-- Records for the exercise follows --
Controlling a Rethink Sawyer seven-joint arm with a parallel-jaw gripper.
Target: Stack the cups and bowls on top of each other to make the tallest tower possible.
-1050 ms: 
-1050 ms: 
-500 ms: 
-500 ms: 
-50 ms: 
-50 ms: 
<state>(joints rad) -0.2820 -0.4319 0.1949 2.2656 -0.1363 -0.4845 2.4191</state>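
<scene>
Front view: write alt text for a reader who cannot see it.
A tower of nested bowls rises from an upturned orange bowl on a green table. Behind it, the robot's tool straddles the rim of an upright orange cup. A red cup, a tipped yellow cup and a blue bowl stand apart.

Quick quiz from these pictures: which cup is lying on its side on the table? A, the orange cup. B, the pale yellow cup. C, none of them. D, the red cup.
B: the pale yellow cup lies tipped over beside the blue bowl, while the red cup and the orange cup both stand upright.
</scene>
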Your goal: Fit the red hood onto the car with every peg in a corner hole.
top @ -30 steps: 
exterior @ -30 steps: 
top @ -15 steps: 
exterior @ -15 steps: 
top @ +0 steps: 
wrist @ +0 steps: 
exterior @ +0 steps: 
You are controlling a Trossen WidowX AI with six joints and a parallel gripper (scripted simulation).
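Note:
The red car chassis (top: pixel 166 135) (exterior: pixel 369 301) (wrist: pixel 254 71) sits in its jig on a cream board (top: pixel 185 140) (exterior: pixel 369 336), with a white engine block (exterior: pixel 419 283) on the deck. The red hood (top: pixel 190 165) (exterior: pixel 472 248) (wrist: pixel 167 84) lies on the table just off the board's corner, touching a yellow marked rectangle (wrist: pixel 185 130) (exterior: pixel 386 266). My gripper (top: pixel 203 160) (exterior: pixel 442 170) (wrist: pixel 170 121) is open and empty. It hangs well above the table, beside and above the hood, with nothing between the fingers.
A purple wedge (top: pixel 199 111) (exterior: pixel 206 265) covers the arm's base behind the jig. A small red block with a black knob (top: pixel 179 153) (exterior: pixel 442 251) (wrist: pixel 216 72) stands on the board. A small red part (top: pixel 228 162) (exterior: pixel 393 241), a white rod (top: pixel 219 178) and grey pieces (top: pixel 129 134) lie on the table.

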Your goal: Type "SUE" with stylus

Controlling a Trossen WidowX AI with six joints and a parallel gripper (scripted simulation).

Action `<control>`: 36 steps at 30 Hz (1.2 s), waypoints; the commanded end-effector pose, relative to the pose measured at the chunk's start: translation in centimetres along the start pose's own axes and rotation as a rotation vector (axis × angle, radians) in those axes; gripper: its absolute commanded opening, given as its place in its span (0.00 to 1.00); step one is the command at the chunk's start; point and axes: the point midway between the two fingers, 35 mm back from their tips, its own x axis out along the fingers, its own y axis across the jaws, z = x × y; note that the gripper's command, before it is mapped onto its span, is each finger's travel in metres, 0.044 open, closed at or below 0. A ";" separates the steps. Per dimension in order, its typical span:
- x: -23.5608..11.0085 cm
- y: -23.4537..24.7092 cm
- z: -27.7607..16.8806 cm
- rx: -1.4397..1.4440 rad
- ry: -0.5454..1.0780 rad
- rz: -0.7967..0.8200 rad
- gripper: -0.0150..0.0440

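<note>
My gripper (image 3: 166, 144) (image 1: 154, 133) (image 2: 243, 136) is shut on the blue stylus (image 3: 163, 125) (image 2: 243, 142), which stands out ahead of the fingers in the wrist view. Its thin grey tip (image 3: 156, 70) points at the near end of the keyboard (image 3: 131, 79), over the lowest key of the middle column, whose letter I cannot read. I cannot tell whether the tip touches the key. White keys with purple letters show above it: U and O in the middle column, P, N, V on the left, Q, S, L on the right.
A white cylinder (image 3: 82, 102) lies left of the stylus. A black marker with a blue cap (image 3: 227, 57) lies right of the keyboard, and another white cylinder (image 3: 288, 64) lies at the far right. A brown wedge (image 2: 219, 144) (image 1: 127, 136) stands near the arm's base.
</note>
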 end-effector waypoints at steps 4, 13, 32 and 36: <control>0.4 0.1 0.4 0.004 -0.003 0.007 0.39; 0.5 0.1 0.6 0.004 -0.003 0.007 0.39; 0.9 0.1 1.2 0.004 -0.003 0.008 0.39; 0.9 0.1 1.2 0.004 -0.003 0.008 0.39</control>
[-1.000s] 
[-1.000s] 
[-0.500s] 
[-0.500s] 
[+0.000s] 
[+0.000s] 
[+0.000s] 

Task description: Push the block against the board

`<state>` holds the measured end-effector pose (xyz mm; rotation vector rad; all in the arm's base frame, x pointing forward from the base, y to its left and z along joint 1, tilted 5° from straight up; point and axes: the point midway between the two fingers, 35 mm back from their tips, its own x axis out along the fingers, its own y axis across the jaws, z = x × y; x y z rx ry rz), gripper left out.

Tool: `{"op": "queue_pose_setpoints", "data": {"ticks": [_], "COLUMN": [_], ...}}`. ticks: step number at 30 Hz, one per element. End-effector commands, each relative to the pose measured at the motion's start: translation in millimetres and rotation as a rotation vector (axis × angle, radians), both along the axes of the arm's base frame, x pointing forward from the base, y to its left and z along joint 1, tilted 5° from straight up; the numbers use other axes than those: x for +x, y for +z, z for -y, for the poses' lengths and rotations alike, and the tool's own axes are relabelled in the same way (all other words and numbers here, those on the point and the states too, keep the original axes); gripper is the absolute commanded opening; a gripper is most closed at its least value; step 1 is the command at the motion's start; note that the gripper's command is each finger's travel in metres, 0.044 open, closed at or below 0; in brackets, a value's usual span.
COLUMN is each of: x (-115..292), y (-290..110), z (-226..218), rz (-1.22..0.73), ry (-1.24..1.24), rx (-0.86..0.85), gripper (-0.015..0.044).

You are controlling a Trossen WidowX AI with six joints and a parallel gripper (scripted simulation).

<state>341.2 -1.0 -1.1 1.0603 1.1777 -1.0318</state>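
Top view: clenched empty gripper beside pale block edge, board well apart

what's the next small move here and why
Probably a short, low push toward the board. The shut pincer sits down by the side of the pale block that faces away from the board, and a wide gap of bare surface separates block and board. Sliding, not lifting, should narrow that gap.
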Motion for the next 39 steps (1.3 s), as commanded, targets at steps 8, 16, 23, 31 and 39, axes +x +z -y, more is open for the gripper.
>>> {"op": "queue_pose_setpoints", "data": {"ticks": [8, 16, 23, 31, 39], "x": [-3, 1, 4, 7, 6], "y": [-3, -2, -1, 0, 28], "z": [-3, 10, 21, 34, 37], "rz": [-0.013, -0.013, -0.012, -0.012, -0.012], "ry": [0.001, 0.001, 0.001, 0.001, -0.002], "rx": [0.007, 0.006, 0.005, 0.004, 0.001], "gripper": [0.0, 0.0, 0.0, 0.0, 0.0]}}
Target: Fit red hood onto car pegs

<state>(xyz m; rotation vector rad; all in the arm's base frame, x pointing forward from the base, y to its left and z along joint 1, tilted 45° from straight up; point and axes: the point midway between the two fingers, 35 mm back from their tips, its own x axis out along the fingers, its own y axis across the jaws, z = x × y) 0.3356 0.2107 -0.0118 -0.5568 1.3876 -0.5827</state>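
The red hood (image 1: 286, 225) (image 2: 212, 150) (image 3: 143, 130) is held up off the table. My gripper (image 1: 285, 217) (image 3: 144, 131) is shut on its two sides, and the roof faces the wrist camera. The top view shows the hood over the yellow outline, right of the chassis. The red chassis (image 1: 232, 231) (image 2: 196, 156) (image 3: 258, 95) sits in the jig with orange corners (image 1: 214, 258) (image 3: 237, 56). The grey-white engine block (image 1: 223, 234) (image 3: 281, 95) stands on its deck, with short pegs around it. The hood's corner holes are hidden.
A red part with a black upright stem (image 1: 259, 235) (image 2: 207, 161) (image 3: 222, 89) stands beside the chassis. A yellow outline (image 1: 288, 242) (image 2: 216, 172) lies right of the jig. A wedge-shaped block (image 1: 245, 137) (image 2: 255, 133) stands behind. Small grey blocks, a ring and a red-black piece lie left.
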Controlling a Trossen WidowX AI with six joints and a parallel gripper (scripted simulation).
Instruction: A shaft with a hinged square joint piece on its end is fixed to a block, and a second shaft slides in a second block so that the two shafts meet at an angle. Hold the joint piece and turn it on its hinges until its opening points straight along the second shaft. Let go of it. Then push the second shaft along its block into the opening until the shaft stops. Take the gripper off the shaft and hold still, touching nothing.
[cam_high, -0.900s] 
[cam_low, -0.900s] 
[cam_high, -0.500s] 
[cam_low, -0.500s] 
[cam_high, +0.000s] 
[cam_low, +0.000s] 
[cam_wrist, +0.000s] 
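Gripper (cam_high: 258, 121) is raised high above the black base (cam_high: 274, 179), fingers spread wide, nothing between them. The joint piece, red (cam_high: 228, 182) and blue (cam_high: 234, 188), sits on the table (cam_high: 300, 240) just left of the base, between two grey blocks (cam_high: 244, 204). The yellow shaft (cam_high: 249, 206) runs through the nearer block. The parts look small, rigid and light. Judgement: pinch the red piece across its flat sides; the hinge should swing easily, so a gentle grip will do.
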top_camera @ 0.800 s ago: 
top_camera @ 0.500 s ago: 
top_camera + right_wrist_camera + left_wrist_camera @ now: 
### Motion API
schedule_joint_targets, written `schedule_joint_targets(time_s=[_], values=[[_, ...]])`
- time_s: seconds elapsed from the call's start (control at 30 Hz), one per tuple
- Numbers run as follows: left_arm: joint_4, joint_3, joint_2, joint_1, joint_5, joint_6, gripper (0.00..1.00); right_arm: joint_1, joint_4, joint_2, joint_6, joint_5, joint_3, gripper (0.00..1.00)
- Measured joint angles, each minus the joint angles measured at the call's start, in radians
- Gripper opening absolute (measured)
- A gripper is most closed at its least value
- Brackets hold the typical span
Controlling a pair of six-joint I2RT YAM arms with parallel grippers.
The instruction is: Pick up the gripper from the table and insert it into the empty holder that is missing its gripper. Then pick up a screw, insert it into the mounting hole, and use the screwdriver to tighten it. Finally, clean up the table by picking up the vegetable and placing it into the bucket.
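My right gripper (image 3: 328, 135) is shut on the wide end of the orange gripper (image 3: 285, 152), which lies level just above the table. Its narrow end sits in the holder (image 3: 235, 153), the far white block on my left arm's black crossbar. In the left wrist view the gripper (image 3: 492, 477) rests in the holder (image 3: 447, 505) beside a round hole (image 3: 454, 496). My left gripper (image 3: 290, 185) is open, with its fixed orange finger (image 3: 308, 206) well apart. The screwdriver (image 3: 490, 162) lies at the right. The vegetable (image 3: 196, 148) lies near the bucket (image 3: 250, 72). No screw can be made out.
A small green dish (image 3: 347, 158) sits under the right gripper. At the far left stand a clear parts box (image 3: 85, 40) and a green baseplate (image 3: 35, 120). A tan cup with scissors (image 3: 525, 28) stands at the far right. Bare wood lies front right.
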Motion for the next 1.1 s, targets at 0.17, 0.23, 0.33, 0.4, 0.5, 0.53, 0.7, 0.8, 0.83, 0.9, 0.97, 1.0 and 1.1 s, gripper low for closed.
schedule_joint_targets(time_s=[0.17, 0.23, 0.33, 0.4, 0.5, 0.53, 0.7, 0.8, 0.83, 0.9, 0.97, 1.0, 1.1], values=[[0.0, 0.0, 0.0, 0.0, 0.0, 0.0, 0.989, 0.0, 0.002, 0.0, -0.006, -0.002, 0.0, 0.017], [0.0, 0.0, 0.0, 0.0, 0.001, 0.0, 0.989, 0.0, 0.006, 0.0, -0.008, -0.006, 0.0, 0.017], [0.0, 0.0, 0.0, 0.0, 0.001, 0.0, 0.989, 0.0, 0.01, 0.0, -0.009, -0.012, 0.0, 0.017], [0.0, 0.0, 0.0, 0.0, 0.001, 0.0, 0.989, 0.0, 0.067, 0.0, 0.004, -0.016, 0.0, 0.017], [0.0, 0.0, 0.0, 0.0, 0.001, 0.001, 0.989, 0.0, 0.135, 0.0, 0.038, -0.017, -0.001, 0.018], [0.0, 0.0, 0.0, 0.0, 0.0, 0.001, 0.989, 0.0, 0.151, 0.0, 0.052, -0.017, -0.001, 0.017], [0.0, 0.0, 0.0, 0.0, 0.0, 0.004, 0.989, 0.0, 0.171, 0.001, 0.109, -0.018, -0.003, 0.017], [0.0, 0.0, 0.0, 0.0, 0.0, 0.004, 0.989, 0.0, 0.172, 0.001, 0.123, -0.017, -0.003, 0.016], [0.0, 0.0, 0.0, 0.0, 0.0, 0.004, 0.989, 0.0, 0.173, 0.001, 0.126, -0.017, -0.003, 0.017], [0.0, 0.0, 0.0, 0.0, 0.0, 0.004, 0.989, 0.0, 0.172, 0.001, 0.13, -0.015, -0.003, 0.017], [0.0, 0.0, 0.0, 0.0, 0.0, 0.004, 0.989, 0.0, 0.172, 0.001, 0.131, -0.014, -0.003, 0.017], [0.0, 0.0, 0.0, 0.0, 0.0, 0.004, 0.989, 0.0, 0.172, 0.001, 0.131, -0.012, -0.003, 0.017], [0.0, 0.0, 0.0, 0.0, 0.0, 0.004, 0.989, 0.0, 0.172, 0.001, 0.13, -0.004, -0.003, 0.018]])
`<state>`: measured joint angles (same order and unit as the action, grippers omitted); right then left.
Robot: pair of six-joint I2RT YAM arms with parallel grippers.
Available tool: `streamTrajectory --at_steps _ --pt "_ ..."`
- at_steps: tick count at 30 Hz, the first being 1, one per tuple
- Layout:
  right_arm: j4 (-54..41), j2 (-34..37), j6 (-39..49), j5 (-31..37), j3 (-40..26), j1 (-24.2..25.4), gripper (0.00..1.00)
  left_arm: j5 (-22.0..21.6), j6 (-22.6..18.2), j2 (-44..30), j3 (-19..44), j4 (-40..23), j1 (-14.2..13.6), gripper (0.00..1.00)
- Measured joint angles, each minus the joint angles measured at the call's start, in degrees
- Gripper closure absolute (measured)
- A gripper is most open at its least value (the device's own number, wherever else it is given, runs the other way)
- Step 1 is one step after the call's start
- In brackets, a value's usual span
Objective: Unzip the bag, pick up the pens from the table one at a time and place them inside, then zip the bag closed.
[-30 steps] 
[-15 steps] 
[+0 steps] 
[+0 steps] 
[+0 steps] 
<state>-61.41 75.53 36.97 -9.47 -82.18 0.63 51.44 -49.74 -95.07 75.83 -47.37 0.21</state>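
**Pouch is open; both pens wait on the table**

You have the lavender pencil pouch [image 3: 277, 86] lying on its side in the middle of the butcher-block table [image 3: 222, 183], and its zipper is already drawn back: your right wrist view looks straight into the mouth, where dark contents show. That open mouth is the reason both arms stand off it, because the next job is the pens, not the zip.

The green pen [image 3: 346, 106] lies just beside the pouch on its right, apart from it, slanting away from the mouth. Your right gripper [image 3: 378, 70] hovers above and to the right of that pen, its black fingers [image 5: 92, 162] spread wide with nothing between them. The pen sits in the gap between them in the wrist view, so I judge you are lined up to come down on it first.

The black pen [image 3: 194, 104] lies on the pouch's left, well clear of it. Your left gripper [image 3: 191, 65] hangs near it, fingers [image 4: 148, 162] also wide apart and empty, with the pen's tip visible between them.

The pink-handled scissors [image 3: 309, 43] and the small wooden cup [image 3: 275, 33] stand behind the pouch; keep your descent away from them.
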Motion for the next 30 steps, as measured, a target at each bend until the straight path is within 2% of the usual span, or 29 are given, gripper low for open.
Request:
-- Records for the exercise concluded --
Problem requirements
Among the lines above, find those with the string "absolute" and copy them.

Response
Action `<control>`: 36 steps at 30 Hz (1.2 s), waypoints; the commanded end-effector pose, relative to the pose measured at the chunk's start: translation in centimetres along the start pose's own axes and rotation as a rotation vector (axis × angle, radians) in those axes; gripper: its absolute commanded opening, given as its place in its span (0.00 to 1.00); step one is the command at the chunk's start; point and axes: the point midway between the two fingers, 35 mm back from their tips, its own x axis out along the fingers, its own y axis across the jaws, z = x × y; note that the gripper's command, before it is mapped onto its span, is each finger's travel in metres, 0.044 open, closed at or below 0. A ";" separates the steps. Per dimension in order, its typical span:
Tool: `{"op": "queue_pose_setpoints", "data": {"ticks": [_], "COLUMN": [_], ...}}`. ticks: step number at 30 Hz, one per element. End-effector commands, each relative to the pose measured at the motion's start: translation in millimetres and rotation as a rotation vector (axis × angle, radians), both along the axes of the arm's base frame, x pointing forward from the base, y to its left and z along joint 1, tilted 5° from straight up; the numbers use other axes than those: x for +x, y for +z, z for -y, for the poses' lengths and rotations alike, and the tool's own axes are relabelled in the same way (all other words and numbers here, those on the point and the states too, keep the original axes); gripper is the absolute commanded opening; a gripper is most closed at its least value; step 1 is the command at the motion's start; note that the gripper's command is each finger's travel in metres, 0.044 open, closed at or below 0; in brackets, a value's usual span.
- Gripper opening absolute (measured)
- Gripper closure absolute (measured)

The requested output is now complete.